[How to complete this task]
Every line of the data below should be printed exactly. Nothing may be dropped.

******************************

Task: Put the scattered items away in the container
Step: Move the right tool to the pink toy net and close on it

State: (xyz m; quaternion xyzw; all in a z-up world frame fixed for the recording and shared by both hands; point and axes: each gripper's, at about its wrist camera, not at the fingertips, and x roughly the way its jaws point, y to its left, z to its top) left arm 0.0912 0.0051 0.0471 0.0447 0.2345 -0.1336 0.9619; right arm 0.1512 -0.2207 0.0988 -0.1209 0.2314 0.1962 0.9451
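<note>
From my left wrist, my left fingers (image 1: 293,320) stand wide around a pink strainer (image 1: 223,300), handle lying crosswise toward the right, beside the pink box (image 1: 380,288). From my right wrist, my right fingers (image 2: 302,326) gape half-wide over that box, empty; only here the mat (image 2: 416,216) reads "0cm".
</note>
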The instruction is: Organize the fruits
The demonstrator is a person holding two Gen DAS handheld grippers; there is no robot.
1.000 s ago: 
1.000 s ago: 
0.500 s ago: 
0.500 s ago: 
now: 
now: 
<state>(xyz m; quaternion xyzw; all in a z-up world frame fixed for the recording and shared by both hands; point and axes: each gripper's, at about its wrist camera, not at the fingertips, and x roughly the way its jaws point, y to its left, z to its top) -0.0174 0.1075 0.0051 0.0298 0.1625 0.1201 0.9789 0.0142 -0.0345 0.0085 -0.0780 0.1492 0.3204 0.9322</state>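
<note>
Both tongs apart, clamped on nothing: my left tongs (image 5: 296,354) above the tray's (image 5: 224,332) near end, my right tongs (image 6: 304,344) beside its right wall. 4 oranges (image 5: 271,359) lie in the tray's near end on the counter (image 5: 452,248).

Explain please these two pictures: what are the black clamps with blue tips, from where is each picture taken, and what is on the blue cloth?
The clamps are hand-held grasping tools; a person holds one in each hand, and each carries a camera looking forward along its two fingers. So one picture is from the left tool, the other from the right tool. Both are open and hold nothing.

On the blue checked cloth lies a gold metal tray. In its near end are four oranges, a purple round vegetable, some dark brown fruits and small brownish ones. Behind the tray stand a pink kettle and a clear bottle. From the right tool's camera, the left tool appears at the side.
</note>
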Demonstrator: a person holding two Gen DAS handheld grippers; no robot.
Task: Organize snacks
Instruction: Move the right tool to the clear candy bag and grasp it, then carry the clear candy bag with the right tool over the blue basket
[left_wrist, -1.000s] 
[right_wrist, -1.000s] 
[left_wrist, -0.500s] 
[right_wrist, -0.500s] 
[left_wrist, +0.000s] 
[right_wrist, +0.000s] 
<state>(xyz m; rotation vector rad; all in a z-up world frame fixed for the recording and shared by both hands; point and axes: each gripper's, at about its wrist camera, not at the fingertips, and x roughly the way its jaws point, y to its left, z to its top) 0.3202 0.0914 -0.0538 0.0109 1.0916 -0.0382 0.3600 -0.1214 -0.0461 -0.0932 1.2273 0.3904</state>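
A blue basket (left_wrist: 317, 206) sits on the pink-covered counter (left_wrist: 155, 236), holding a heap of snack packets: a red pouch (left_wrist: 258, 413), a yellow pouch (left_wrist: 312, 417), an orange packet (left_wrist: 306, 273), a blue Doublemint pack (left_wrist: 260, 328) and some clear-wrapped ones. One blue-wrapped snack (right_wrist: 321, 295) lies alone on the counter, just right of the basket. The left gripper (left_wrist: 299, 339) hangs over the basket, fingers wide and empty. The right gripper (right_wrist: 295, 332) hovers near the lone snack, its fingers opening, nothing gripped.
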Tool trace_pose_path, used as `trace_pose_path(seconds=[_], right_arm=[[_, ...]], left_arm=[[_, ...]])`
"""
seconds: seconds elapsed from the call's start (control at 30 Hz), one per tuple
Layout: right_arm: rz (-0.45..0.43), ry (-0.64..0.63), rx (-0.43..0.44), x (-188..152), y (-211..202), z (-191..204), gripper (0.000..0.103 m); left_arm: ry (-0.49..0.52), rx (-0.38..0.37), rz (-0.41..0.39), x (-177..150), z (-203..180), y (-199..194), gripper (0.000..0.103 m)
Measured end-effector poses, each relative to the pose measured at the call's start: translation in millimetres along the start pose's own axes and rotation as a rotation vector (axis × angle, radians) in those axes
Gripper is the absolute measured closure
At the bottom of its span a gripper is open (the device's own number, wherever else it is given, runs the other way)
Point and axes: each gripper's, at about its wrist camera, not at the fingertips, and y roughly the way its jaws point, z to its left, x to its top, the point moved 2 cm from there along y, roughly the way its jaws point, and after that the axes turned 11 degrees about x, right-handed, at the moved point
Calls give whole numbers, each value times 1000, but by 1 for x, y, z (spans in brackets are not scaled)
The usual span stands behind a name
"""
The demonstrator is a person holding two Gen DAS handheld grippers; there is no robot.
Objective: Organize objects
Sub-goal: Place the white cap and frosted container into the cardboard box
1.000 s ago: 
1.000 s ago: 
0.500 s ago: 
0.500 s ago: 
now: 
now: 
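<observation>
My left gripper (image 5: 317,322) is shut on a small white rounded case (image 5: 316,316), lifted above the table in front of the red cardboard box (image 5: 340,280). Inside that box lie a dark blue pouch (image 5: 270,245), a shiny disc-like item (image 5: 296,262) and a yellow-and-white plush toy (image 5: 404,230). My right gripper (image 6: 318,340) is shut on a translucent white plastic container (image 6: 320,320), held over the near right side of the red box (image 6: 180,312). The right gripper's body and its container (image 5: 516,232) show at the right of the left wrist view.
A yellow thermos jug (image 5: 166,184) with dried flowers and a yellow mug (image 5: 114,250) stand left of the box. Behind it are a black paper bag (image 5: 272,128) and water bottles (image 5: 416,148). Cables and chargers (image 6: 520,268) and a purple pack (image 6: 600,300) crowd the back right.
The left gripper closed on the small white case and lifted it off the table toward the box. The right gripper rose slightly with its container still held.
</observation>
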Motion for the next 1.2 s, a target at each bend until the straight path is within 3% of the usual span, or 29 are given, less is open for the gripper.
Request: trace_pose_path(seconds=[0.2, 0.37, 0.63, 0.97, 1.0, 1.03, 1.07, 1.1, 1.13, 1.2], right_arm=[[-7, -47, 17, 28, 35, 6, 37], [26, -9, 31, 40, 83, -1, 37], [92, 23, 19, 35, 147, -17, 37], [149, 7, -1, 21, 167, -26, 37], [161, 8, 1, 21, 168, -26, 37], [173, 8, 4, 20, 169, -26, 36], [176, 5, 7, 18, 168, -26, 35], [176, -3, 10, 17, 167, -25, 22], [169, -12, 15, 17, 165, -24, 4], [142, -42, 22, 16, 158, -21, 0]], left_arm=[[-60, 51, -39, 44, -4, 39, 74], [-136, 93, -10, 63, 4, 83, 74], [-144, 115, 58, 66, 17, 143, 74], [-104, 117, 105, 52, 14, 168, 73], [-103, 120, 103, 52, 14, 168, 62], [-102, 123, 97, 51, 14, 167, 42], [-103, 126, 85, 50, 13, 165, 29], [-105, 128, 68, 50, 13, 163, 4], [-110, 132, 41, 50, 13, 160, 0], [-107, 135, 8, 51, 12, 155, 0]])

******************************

[Written answer]
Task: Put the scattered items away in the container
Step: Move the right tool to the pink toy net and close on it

State: (xyz m; quaternion xyzw; all in a z-up world frame fixed for the recording and shared by both hands; point and axes: each gripper's, at about its wrist camera, not at the fingertips, and x roughly the way its jaws point, y to its left, z to its top) left arm 0.0912 0.0051 0.0471 0.0447 0.2345 -0.1336 0.9619; right arm 0.1512 -0.2207 0.0988 -0.1209 0.2314 0.1962 0.9451
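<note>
From my left wrist, my left fingers (image 1: 293,320) stand wide around a pink strainer (image 1: 223,300), handle lying crosswise toward the right, beside the pink box (image 1: 380,288). From my right wrist, my right fingers (image 2: 302,326) gape half-wide over that box, empty; only here the mat (image 2: 416,216) reads "0cm".
</note>
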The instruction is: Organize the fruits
The demonstrator is a person holding two Gen DAS handheld grippers; there is no robot.
1.000 s ago: 
1.000 s ago: 
0.500 s ago: 
0.500 s ago: 
now: 
now: 
<state>(xyz m; quaternion xyzw; all in a z-up world frame fixed for the recording and shared by both hands; point and axes: each gripper's, at about its wrist camera, not at the fingertips, and x roughly the way its jaws point, y to its left, z to its top) -0.0174 0.1075 0.0051 0.0298 0.1625 0.1201 0.9789 0.0142 -0.0345 0.0085 -0.0780 0.1492 0.3204 0.9322</state>
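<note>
Both tongs apart, clamped on nothing: my left tongs (image 5: 296,354) above the tray's (image 5: 224,332) near end, my right tongs (image 6: 304,344) beside its right wall. 4 oranges (image 5: 271,359) lie in the tray's near end on the counter (image 5: 452,248).

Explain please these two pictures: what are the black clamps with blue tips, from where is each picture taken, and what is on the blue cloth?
The clamps are hand-held grasping tools; a person holds one in each hand, and each carries a camera looking forward along its two fingers. So one picture is from the left tool, the other from the right tool. Both are open and hold nothing.

On the blue checked cloth lies a gold metal tray. In its near end are four oranges, a purple round vegetable, some dark brown fruits and small brownish ones. Behind the tray stand a pink kettle and a clear bottle. From the right tool's camera, the left tool appears at the side.
</note>
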Demonstrator: a person holding two Gen DAS handheld grippers; no robot.
Task: Organize snacks
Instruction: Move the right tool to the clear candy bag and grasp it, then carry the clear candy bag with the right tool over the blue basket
[left_wrist, -1.000s] 
[right_wrist, -1.000s] 
[left_wrist, -0.500s] 
[right_wrist, -0.500s] 
[left_wrist, +0.000s] 
[right_wrist, +0.000s] 
<state>(xyz m; rotation vector rad; all in a z-up world frame fixed for the recording and shared by both hands; point and axes: each gripper's, at about its wrist camera, not at the fingertips, and x roughly the way its jaws point, y to its left, z to its top) 0.3202 0.0914 -0.0538 0.0109 1.0916 -0.0382 0.3600 -0.1214 -0.0461 -0.0932 1.2273 0.3904</state>
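A blue basket (left_wrist: 317, 206) sits on the pink-covered counter (left_wrist: 155, 236), holding a heap of snack packets: a red pouch (left_wrist: 258, 413), a yellow pouch (left_wrist: 312, 417), an orange packet (left_wrist: 306, 273), a blue Doublemint pack (left_wrist: 260, 328) and some clear-wrapped ones. One blue-wrapped snack (right_wrist: 321, 295) lies alone on the counter, just right of the basket. The left gripper (left_wrist: 299, 339) hangs over the basket, fingers wide and empty. The right gripper (right_wrist: 295, 332) hovers near the lone snack, its fingers opening, nothing gripped.
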Tool trace_pose_path, used as `trace_pose_path(seconds=[_], right_arm=[[_, ...]], left_arm=[[_, ...]])`
"""
seconds: seconds elapsed from the call's start (control at 30 Hz), one per tuple
Layout: right_arm: rz (-0.45..0.43), ry (-0.64..0.63), rx (-0.43..0.44), x (-188..152), y (-211..202), z (-191..204), gripper (0.000..0.103 m); left_arm: ry (-0.49..0.52), rx (-0.38..0.37), rz (-0.41..0.39), x (-177..150), z (-203..180), y (-199..194), gripper (0.000..0.103 m)
Measured end-effector poses, each relative to the pose measured at the call's start: translation in millimetres along the start pose's own axes and rotation as a rotation vector (axis × angle, radians) in those axes
Gripper is the absolute measured closure
At the bottom of its span a gripper is open (the device's own number, wherever else it is given, runs the other way)
Point and axes: each gripper's, at about its wrist camera, not at the fingertips, and y roughly the way its jaws point, z to its left, x to its top, the point moved 2 cm from there along y, roughly the way its jaws point, and after that the axes turned 11 degrees about x, right-handed, at the moved point
Calls give whole numbers, each value times 1000, but by 1 for x, y, z (spans in brackets are not scaled)
The usual span stands behind a name
"""
The demonstrator is a person holding two Gen DAS handheld grippers; there is no robot.
Objective: Organize objects
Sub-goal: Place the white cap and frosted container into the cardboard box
1.000 s ago: 
1.000 s ago: 
0.500 s ago: 
0.500 s ago: 
now: 
now: 
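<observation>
My left gripper (image 5: 317,322) is shut on a small white rounded case (image 5: 316,316), lifted above the table in front of the red cardboard box (image 5: 340,280). Inside that box lie a dark blue pouch (image 5: 270,245), a shiny disc-like item (image 5: 296,262) and a yellow-and-white plush toy (image 5: 404,230). My right gripper (image 6: 318,340) is shut on a translucent white plastic container (image 6: 320,320), held over the near right side of the red box (image 6: 180,312). The right gripper's body and its container (image 5: 516,232) show at the right of the left wrist view.
A yellow thermos jug (image 5: 166,184) with dried flowers and a yellow mug (image 5: 114,250) stand left of the box. Behind it are a black paper bag (image 5: 272,128) and water bottles (image 5: 416,148). Cables and chargers (image 6: 520,268) and a purple pack (image 6: 600,300) crowd the back right.
The left gripper closed on the small white case and lifted it off the table toward the box. The right gripper rose slightly with its container still held.
</observation>
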Motion for the next 1.2 s, a target at each bend until the straight path is within 3% of the usual span, or 29 are given, less is open for the gripper.
Request: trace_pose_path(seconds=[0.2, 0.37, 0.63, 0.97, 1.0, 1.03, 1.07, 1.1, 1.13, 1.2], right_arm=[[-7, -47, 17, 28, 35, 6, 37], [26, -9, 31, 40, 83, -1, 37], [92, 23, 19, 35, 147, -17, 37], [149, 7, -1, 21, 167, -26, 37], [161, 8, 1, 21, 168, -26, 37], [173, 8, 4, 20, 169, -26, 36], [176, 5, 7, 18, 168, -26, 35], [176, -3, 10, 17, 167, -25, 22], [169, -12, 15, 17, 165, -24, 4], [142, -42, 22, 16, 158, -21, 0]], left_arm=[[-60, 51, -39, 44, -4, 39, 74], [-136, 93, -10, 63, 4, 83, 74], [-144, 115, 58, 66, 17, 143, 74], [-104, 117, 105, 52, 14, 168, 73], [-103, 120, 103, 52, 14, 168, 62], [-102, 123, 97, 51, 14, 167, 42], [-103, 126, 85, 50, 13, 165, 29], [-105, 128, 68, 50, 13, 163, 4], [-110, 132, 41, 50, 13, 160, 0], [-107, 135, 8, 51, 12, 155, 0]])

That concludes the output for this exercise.